I understand what you are saying but me and him have not even been dating a year. I am still in the stages of getting to know him. I don't want to marry him after only known him for about 4 months. I don't have any desire to sleep with him either. Every time we are together it starts an argument cause if we just kiss he has an erection sorry for being graphic but that's what the problem is. He has lost control and basically is willing to walk away because he can't deal. I could understand if I made him wait a couple of years but no this is just 4 months what is the problem. I will never understand men. I honestly do care for him and don't want to lose him but I don't want to lose myself either.


----------



## AtlantaJJ (Aug 7, 2013)

Excellent thread. I'm pretty sure I just lost a "friend" because I let him know this friendship does not come with "benefits".  Except for a couple of text messages, there has been silence between us since I told him.


----------



## FlyyBohemian (Aug 7, 2013)

Kinkyhairlady said:


> I understand what you are saying but me and him have not even been dating a year.
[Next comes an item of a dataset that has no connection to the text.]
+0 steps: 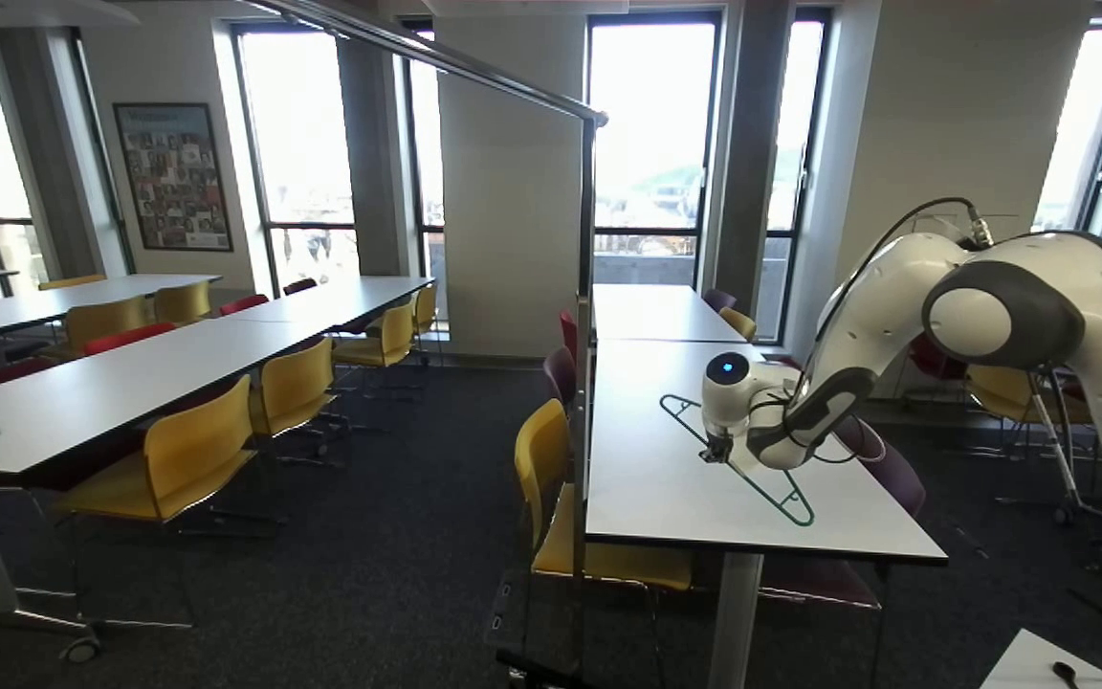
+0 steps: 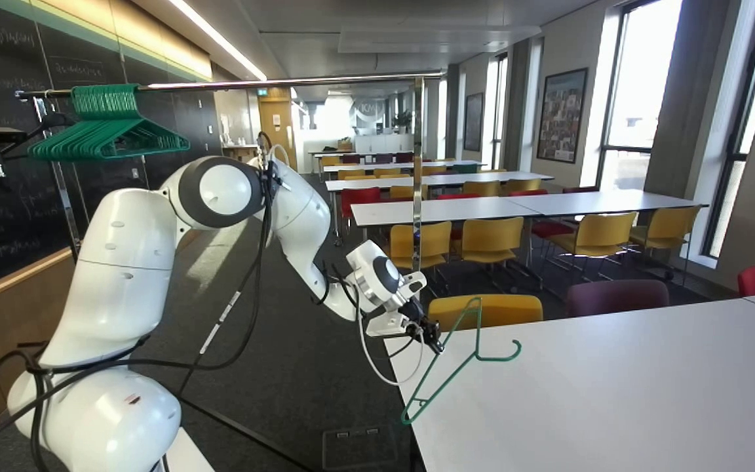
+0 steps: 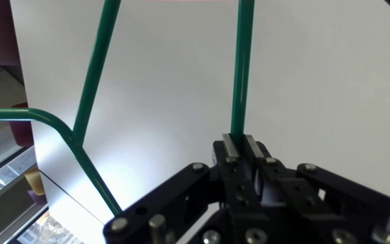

I am still in the stages of getting to know him. I don't want to marry him after only known him for about 4 months. I don't have any desire to sleep with him either. Every time we are together it starts an argument cause if we just kiss he has an erection sorry for being graphic but that's what the problem is. He has lost control and basically is willing to walk away because he can't deal. I could understand if I made him wait a couple of years but no this is just 4 months what is the problem. I will never understand men. I honestly do care for him and don't want to lose him but I don't want to lose myself either.



Oh wow. You didn't tell me that part. Four months is a bit too short for him to be acting up. You are right. If he wants to marry you, he should be willing to wait a little bit longer. Most guys want to have sex by four months. Don't worry. God will bless you with someone just as committed to celibacy as you.


----------



## Successfulmiss (Aug 7, 2013)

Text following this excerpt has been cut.